OOP constructors

Can someone redpill me on Constructors ?

Why do I need them?
My class has methods, I can just instantiate an object then call methods....where do constructors fall in this simple usage pattern?

A constructor is a method that is called on object instantiation

They're useful for initialising object state and passing in parameters
Example:
File file = new File("blah.txt");

If you fill your class with useful default values upon creation, you're using a constructor.

So thats only one call.

your_class instance;
has then everything you need to make it work right away. Which is one call, not two, hence cleaner
your_class instance;
instance.set_some_values(a,b,c,d,e);

You can also pass them arguments (if you write the constructor eccordingly) to give them different default values. That comes in pretty handy


your_class instance(a,b,c,d,e);

Also it enables you to finetune visibilty, if it is for instance not meant that the user can set values after creation themselves, you can directly only set the constructor public, not the set functions

...

wait so is the "init" method in python a constructor then?

what would the code for the File class look like here?

Yes

so does every class just have a single init constructor? can there be multiple constructors?

Depending on the language, you can have constructors that take different parameters, yes. However, typically, it's not done too often.

You can have multiple "overloaded" constructors with different parameters. For example one constructor might have no inputs. One might take an integer. One might take a string. One might take an int and a string. Anything you want, as long as there aren't duplicates.

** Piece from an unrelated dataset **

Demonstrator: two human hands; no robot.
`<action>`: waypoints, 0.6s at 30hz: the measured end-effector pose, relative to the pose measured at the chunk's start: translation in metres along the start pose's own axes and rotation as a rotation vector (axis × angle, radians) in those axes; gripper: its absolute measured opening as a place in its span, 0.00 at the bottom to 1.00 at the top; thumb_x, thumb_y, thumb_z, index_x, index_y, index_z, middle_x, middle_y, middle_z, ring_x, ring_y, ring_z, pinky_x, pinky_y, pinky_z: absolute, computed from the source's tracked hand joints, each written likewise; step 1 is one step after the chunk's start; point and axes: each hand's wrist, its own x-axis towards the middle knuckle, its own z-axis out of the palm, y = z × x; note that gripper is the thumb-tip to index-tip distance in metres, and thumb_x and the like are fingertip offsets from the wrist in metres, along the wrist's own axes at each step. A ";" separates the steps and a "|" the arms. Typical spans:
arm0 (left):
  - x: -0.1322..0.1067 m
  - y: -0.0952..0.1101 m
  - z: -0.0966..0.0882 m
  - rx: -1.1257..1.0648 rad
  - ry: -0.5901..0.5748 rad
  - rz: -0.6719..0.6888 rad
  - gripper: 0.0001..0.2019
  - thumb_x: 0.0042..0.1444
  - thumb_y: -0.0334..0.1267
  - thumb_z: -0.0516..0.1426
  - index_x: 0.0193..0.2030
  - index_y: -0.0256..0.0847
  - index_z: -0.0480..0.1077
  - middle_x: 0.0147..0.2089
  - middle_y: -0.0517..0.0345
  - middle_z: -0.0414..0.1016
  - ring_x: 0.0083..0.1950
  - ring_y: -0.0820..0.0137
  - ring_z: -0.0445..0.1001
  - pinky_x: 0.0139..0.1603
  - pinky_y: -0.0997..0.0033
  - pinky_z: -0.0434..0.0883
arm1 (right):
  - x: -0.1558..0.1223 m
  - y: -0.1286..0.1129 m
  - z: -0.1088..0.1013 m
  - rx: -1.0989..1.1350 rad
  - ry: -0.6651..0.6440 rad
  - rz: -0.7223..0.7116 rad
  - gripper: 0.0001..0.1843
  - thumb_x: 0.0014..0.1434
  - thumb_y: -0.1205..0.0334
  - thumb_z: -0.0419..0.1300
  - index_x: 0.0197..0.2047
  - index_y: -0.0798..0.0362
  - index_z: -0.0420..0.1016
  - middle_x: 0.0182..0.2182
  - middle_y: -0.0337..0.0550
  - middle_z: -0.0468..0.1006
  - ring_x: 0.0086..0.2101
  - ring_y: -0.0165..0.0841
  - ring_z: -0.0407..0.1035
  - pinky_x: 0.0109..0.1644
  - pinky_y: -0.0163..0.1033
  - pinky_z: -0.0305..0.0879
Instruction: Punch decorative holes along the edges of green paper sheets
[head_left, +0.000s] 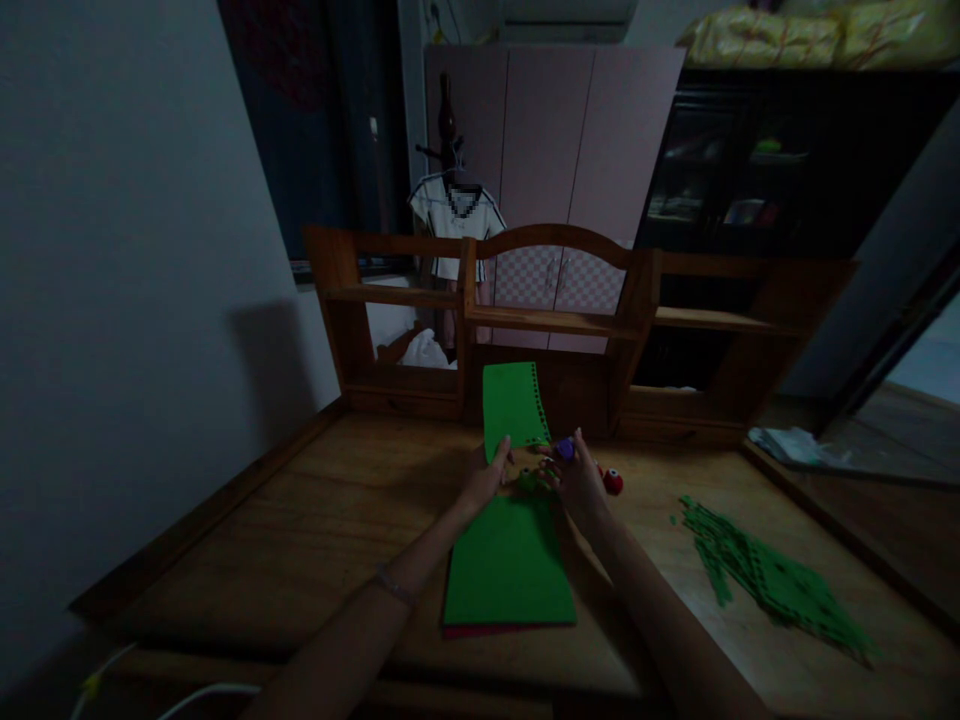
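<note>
A thin green sheet [513, 405], matte and flat with a row of small punched holes along its right edge, is held upright just above the centre of the frame. Its lower left corner is pinched by the left hand [487, 477], fingers closed on the sheet. At its lower right corner a small purple punch [565, 450], rounded and plastic-looking, is gripped by the right hand [579, 480], whose fingers are curled around it. A small green object [531, 482] is seen between the two hands, too dim to make out further.

Directly below the hands a stack of smooth green sheets [510, 565] is laid flat on the wooden desk [315, 520], a red sheet's edge [480, 630] showing beneath it at the lower centre. Just right of the right hand a small round red punch [613, 481] with white eye-like marks is set on the desk. At the lower right of the frame a scattered heap of narrow green strips [765, 575], perforated with dark holes, is spread across the grained wood.

Behind the sheet, across the middle of the frame, a low wooden shelf unit [555, 320] with an arched centre panel is mounted on the desk. Farther back, pale pink wardrobe doors [555, 130] and a white shirt on a hanger [454, 215] are visible in the upper centre. A thin bracelet [394, 583] is worn on the left wrist.
</note>
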 end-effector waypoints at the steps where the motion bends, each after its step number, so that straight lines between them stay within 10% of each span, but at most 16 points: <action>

well based on a quick google search, Python doesn't support constructor overloading. What do I do in that case?

I assume overloading is needed to instantiate an object with different parameters

When you instantiate an object you call the default constructor fgt.

Exactly this. If two constructors for the same class took the same parameters, it'd be considered an error as the 'signature' of the constructors conflict. That is to say, the language would have no way of distinguishing which constructor you intend to use because they are called in exactly the same ways.

As
said, they help to avoid unitialized variables. Anyone who has ever programmed in C probably has faced some heisenbug which in the end was some unitialized int somewhere.

In C++ when a struct's variable is "const" you need to set its value at instantiation, you can't (or better yet, shouldn't) set it afterwards by setters.

>Can someone redpill me on
this phrase makes you look like you're not very good at getting laid.

>Anyone who has ever programmed in C probably has faced some heisenbug which in the end was some unitialized int somewhere.

True. Just debugged my own shell for 2 hours today only to find out that I forgot to dup a file descriptor.

Have optional parameters

what is the point in a language using overloading rather than optional parameters?

You get to use the word overloading.

o-oh..

Look up the concepts of composition, inversion of control, and dependency injection.

Constructors let you generate objects with configurable capabilities without leaking interface details to callers. This is useful when building systems with loose coupling, as it helps improve maintainability.

Constructors are also integral to the concept of RAII, where your class lifetime completely controls the lifetime of all of its dependencies. This allows you to build memory-safe programs without needing a stop-the-world garbage collection.

Jeez, you're an assh*le

Very helpful. I can see these being important to enterprise software / large projects where you integrate with internal and external teams.

Thanks.

Depending on how the overloading is implemented, you get static dispatch which gets resolved at compile time rather than run time. It will run slightly faster in exchange for being less flexible.

Less typing. Optionals are a little cumbersome in Java. Optional.of(value) or Optional.empty() and they don't always serialize nicely.

Say if you have a record class for a DynamoDb table you could have a constructor that creates an instance with only the hash and range key (primary key in a relational db) fields set for lookups, and one which accepts all the fields for your application to call when you're creating new records.